◆ Task to carry out: Begin at the line containing "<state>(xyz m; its" in the data below and go on through the line containing "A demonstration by", repeating each line exactly; include both ends and no other line.
···
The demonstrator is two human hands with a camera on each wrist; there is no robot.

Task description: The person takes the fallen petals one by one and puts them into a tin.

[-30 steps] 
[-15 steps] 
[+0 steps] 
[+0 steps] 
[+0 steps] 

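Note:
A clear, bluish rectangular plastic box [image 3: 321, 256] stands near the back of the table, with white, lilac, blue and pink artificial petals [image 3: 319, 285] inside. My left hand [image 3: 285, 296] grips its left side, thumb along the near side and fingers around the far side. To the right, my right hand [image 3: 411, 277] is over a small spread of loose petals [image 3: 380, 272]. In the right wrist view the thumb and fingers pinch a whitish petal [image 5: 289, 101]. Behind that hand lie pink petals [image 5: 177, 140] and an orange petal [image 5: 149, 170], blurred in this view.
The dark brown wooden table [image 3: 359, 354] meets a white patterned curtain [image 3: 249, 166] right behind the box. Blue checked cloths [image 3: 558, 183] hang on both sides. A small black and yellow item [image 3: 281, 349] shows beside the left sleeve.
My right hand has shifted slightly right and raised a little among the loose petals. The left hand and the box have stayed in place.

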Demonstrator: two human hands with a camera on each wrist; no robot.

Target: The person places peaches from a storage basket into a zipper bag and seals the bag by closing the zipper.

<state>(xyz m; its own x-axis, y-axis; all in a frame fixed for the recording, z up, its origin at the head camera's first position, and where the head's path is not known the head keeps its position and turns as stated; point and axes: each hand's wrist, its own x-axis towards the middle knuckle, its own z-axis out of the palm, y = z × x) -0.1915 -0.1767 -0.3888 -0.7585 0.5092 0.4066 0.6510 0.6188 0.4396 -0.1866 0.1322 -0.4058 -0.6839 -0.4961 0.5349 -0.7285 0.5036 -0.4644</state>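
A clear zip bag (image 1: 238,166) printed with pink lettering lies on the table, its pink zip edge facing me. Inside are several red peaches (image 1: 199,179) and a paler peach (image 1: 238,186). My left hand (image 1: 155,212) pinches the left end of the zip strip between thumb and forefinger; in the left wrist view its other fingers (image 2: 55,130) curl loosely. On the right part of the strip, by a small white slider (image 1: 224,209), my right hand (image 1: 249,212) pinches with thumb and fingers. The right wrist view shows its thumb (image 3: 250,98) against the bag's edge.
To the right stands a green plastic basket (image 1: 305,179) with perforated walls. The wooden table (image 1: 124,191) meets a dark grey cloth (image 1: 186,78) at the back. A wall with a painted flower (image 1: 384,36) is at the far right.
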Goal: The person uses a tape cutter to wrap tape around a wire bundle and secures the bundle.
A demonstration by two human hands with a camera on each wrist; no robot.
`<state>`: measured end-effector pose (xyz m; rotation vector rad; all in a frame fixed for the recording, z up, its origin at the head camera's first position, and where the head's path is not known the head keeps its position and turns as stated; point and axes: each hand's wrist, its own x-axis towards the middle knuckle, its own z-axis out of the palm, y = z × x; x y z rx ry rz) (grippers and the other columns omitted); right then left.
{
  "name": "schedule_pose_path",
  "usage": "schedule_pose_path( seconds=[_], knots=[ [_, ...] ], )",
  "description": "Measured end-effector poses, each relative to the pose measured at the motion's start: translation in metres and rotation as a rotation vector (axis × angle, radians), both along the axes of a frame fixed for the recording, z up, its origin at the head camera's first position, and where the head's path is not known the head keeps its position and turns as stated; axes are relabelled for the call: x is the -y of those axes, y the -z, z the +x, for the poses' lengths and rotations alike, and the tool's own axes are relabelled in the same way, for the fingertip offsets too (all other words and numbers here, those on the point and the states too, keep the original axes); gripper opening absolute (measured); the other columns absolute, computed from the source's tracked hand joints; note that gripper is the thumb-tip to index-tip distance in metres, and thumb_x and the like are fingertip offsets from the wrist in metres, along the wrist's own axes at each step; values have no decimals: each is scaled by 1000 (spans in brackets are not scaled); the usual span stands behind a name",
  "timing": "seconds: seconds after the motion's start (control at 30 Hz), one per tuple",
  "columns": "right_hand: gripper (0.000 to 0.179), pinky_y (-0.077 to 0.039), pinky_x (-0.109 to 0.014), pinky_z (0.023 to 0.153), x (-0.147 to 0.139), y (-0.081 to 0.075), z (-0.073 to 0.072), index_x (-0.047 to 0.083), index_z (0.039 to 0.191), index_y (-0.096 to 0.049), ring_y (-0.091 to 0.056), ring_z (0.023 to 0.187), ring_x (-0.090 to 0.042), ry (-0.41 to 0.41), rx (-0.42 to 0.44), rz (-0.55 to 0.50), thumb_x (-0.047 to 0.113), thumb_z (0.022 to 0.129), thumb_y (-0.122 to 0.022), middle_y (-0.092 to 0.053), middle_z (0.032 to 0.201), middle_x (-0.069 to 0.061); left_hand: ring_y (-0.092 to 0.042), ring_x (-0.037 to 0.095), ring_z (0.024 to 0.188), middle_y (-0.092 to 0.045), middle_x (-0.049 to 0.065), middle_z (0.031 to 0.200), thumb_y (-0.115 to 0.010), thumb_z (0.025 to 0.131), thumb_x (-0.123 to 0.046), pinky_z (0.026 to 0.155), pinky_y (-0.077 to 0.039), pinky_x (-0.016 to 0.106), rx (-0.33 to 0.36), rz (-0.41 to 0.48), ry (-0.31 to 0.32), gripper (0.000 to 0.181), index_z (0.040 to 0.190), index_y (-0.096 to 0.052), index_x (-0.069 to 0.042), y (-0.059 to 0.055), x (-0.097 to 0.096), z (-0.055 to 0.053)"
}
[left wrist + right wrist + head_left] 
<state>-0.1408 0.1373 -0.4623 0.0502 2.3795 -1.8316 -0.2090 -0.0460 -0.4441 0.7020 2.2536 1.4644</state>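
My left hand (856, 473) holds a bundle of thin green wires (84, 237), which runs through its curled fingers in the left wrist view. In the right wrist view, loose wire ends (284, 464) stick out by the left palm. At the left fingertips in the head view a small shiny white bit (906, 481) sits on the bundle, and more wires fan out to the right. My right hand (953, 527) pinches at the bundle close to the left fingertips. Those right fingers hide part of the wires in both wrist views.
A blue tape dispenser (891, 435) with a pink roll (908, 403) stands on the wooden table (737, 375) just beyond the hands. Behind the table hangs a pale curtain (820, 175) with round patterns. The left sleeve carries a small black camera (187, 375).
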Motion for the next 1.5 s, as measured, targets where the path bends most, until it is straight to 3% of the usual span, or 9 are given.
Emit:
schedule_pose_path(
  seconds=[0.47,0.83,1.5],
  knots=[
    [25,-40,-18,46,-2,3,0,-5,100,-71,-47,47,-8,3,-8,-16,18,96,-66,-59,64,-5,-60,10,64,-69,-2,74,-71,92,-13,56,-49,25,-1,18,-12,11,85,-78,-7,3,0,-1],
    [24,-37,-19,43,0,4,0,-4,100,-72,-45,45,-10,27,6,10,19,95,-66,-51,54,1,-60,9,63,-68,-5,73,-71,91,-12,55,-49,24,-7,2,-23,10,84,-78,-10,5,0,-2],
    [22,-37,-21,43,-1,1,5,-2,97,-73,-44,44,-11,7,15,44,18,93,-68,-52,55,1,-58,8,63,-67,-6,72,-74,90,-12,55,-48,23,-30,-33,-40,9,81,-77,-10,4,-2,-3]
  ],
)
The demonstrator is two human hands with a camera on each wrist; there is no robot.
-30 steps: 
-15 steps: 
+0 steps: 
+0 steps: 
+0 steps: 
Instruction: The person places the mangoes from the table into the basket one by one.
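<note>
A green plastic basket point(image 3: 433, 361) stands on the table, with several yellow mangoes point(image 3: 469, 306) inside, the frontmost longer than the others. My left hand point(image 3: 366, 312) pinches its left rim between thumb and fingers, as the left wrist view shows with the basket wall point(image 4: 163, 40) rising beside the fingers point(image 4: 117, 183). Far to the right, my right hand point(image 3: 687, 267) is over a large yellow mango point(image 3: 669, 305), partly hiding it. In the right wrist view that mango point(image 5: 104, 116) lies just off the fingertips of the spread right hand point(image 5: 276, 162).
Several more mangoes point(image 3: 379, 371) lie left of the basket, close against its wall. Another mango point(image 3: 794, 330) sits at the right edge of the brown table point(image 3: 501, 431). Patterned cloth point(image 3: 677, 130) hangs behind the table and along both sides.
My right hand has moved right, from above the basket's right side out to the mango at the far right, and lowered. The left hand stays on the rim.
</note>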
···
◆ Written solution:
<state>(xyz m; its own x-axis, y-axis; all in a frame fixed for the recording, z up, its origin at the head camera's first position, and where the head's path is not known the head keeps its position and turns as stated; point and axes: each hand's wrist, its own x-axis towards the middle knuckle, its own z-axis out of the palm, y = z × x) -0.1915 -0.1767 -0.3888 -0.7585 0.5092 0.4066 0.6510 0.6188 0.4396 -0.1866 0.1322 -0.4058 -0.6839 -0.4961 0.5349 -0.7285 0.5036 -0.4644</state>
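A clear zip bag (image 1: 238,166) printed with pink lettering lies on the table, its pink zip edge facing me. Inside are several red peaches (image 1: 199,179) and a paler peach (image 1: 238,186). My left hand (image 1: 155,212) pinches the left end of the zip strip between thumb and forefinger; in the left wrist view its other fingers (image 2: 55,130) curl loosely. On the right part of the strip, by a small white slider (image 1: 224,209), my right hand (image 1: 249,212) pinches with thumb and fingers. The right wrist view shows its thumb (image 3: 250,98) against the bag's edge.
To the right stands a green plastic basket (image 1: 305,179) with perforated walls. The wooden table (image 1: 124,191) meets a dark grey cloth (image 1: 186,78) at the back. A wall with a painted flower (image 1: 384,36) is at the far right.
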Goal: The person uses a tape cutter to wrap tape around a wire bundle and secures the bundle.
A demonstration by two human hands with a camera on each wrist; no robot.

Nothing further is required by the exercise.